Un’altra promessa rimasta lettera morta. Mentre le strutture penitenziarie continuano a farsi carico di situazioni complesse, quasi al limite. “In tutta Italia, la Sicilia è la seconda regione per numero di detenuti che si tolgono la vita”, ha denunciato il garante nazionale per i detenuti, Mauro Palma. Drammatica la denuncia fatta sulle pagine di Repubblica da Ino Vitale, ex poliziotto delle Volanti, uno dei primi ad arrivare in via D’Amelio: “L’inferno pensavo di averlo già visto quel pomeriggio del 19 luglio 1992. Invece, l’inferno dovevo ancora attraversarlo: mio figlio Roberto me lo raccontava ogni volta che andavo a trovarlo al Pagliarelli. Era in cura psichiatrica, anche il giudice aveva detto che doveva essere trasferito in una comunità nonostante fosse stato arrestato per una tentata rapina in una parafarmacia”.

Ma dal maggio 2022 una comunità non si è trovata per Roberto. E lui è crollato: il 28 agosto, era solo in cella, ha fatto un cappio con le lenzuola e si è lasciato cadere giù. Roberto Vitale è morto il 15 settembre all’ospedale Civico, dopo una terribile agonia. “Aveva 29 anni - ci ha raccontato il padre - e una grande gioia di vivere”. Continua a chiedere giustizia anche Lucia Bua, è la mamma di Samuele, un altro giovane trovato impiccato al Pagliarelli, in una cella d’isolamento.

Era il maggio 2018. Pure Samuele aveva 29 anni ed era in cura per una patologia psichiatrica, gli era stata diagnosticata una schizofrenia, era finito dentro dopo una violenta lite in casa.

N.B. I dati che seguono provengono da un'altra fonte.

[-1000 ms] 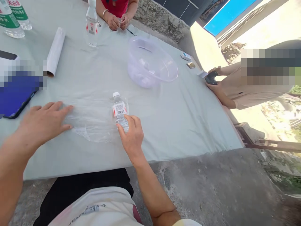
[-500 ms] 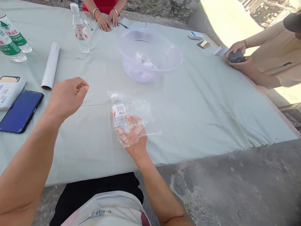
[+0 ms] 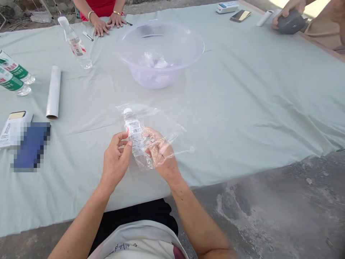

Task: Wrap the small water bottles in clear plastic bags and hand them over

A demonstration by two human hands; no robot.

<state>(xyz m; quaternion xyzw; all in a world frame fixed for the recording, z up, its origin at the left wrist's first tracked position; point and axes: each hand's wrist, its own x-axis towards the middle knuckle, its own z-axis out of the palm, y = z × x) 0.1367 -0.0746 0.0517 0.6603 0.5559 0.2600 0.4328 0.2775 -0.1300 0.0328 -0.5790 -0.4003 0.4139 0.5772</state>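
Note:
A small clear water bottle [image 3: 133, 126] with a white cap and a red-and-white label lies tilted in front of me, wrapped in loose, crinkled cling film [image 3: 174, 135]. My left hand [image 3: 115, 158] is at the bottle's left side, with thumb and fingertips closed on its wrapped body. On the other side, my right hand [image 3: 165, 158] has bent fingers gathering the film against the bottle. Film covers part of the right fingers, and its loose edge spreads out to the right. The bottle's lower end is hard to make out through the folds.
Beyond my hands stands a translucent basin [image 3: 159, 77] with crumpled plastic inside. A film roll [image 3: 54, 93], another bottle [image 3: 78, 48], green-labelled bottles [image 3: 16, 79] and a phone [image 3: 32, 145] are to the left. A co-worker's hands [image 3: 101, 27] rest across the table; another person holds a dark object [image 3: 291, 22].
My left hand has come from the left, near the film roll, to the bottle. The right hand has shifted from around the bottle toward its right side, and the film is spread wider.

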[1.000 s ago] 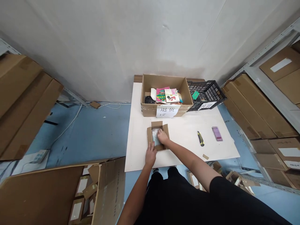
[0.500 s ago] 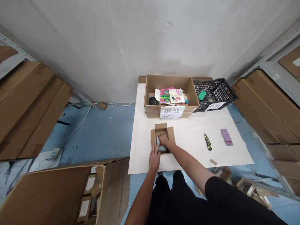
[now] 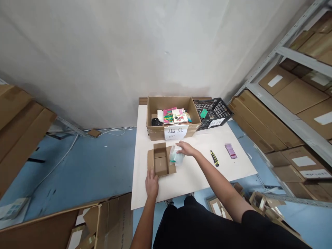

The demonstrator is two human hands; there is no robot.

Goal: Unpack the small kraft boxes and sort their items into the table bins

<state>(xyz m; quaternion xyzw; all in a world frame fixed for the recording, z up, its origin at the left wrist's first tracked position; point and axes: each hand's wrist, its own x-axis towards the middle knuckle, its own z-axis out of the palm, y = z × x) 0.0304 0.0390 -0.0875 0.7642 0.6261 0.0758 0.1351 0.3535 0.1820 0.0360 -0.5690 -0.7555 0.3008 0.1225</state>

In carcere ha resistito sei mesi. “Il disagio non è solo per chi soffre e per gli operatori - è un’altra delle riflessioni emerse dall’incontro di redazione del nostro giornale in carcere - ma anche per i compagni di cella, che in molti casi si trovano ad assistere chi sta davvero male, tutto il giorno”.